Saved entries:
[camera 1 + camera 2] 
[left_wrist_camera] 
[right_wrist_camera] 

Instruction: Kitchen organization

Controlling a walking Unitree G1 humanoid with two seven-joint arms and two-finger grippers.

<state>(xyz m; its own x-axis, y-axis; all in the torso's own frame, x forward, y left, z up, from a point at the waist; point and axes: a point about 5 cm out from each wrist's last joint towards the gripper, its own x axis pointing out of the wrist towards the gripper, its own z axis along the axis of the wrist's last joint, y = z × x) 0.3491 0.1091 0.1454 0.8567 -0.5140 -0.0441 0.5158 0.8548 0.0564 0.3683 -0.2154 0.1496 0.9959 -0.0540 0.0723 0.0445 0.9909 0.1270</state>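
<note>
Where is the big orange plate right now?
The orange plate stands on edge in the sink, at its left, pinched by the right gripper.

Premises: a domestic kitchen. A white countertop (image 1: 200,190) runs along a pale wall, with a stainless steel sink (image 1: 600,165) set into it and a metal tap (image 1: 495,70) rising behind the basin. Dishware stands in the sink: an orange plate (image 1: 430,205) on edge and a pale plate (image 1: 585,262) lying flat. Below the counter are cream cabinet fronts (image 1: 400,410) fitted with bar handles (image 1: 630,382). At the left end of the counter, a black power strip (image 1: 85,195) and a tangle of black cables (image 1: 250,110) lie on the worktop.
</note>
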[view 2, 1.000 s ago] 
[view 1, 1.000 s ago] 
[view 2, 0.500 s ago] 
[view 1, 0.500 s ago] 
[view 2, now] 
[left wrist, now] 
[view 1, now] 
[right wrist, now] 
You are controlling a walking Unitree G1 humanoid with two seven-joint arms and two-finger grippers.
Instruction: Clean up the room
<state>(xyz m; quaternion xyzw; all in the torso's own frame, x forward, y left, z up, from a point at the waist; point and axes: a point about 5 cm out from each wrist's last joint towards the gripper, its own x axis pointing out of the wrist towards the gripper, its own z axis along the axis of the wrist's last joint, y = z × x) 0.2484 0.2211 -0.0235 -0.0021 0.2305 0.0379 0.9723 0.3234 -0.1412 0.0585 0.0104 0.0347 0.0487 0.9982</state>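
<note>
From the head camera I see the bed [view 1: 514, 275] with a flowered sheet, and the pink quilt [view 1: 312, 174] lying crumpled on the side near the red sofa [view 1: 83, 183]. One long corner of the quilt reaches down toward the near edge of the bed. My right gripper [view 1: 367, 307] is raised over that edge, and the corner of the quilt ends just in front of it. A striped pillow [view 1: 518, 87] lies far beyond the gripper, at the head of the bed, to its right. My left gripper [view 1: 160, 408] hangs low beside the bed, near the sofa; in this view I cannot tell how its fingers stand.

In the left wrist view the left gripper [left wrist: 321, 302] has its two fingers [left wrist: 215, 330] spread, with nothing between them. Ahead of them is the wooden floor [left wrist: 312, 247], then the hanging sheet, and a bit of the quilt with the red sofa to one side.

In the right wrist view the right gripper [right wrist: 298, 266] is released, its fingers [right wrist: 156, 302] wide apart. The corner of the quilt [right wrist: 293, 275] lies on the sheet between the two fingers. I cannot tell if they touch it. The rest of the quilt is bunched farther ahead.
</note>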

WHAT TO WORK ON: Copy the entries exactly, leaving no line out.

RESPONSE:
[camera 1 + camera 2] 
[left_wrist_camera] 
[right_wrist_camera] 

Instruction: Kitchen organization

Controlling a walking Unitree G1 humanoid with two seven-joint arms and two-finger grippers.

<state>(xyz m; its own x-axis, y-axis; all in the torso's own frame, x forward, y left, z up, from a point at the waist; point and axes: a point about 5 cm out from each wrist's last joint towards the gripper, its own x axis pointing out of the wrist towards the gripper, its own z axis along the axis of the wrist's last joint, y = z × x) 0.3491 0.1091 0.1454 0.8567 -0.5140 -0.0441 0.5158 0.8548 0.0564 0.3683 -0.2154 0.1496 0.9959 -0.0540 0.0723 0.0445 0.9909 0.1270</state>
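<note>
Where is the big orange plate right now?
The orange plate stands on edge in the sink, at its left, pinched by the right gripper.

Premises: a domestic kitchen. A white countertop (image 1: 200,190) runs along a pale wall, with a stainless steel sink (image 1: 600,165) set into it and a metal tap (image 1: 495,70) rising behind the basin. Dishware stands in the sink: an orange plate (image 1: 430,205) on edge and a pale plate (image 1: 585,262) lying flat. Below the counter are cream cabinet fronts (image 1: 400,410) fitted with bar handles (image 1: 630,382). At the left end of the counter, a black power strip (image 1: 85,195) and a tangle of black cables (image 1: 250,110) lie on the worktop.
</note>
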[view 2, 1.000 s ago] 
[view 1, 1.000 s ago] 
[view 2, 0.500 s ago] 
[view 1, 0.500 s ago] 
[view 2, now] 
[left wrist, now] 
[view 1, now] 
[right wrist, now] 
You are controlling a walking Unitree G1 humanoid with two seven-joint arms and two-finger grippers.
Instruction: Clean up the room
<state>(xyz m; quaternion xyzw; all in the torso's own frame, x forward, y left, z up, from a point at the waist; point and axes: a point about 5 cm out from each wrist's last joint towards the gripper, its own x axis pointing out of the wrist towards the gripper, its own z axis along the axis of the wrist's last joint, y = z × x) 0.2484 0.2211 -0.0235 -0.0021 0.2305 0.0379 0.9723 0.3234 -0.1412 0.0585 0.0104 0.0347 0.0487 0.9982</state>
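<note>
From the head camera I see the bed [view 1: 514, 275] with a flowered sheet, and the pink quilt [view 1: 312, 174] lying crumpled on the side near the red sofa [view 1: 83, 183]. One long corner of the quilt reaches down toward the near edge of the bed. My right gripper [view 1: 367, 307] is raised over that edge, and the corner of the quilt ends just in front of it. A striped pillow [view 1: 518, 87] lies far beyond the gripper, at the head of the bed, to its right. My left gripper [view 1: 160, 408] hangs low beside the bed, near the sofa; in this view I cannot tell how its fingers stand.

In the left wrist view the left gripper [left wrist: 321, 302] has its two fingers [left wrist: 215, 330] spread, with nothing between them. Ahead of them is the wooden floor [left wrist: 312, 247], then the hanging sheet, and a bit of the quilt with the red sofa to one side.

In the right wrist view the right gripper [right wrist: 298, 266] is released, its fingers [right wrist: 156, 302] wide apart. The corner of the quilt [right wrist: 293, 275] lies on the sheet between the two fingers. I cannot tell if they touch it. The rest of the quilt is bunched farther ahead.
</note>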

This completes the response.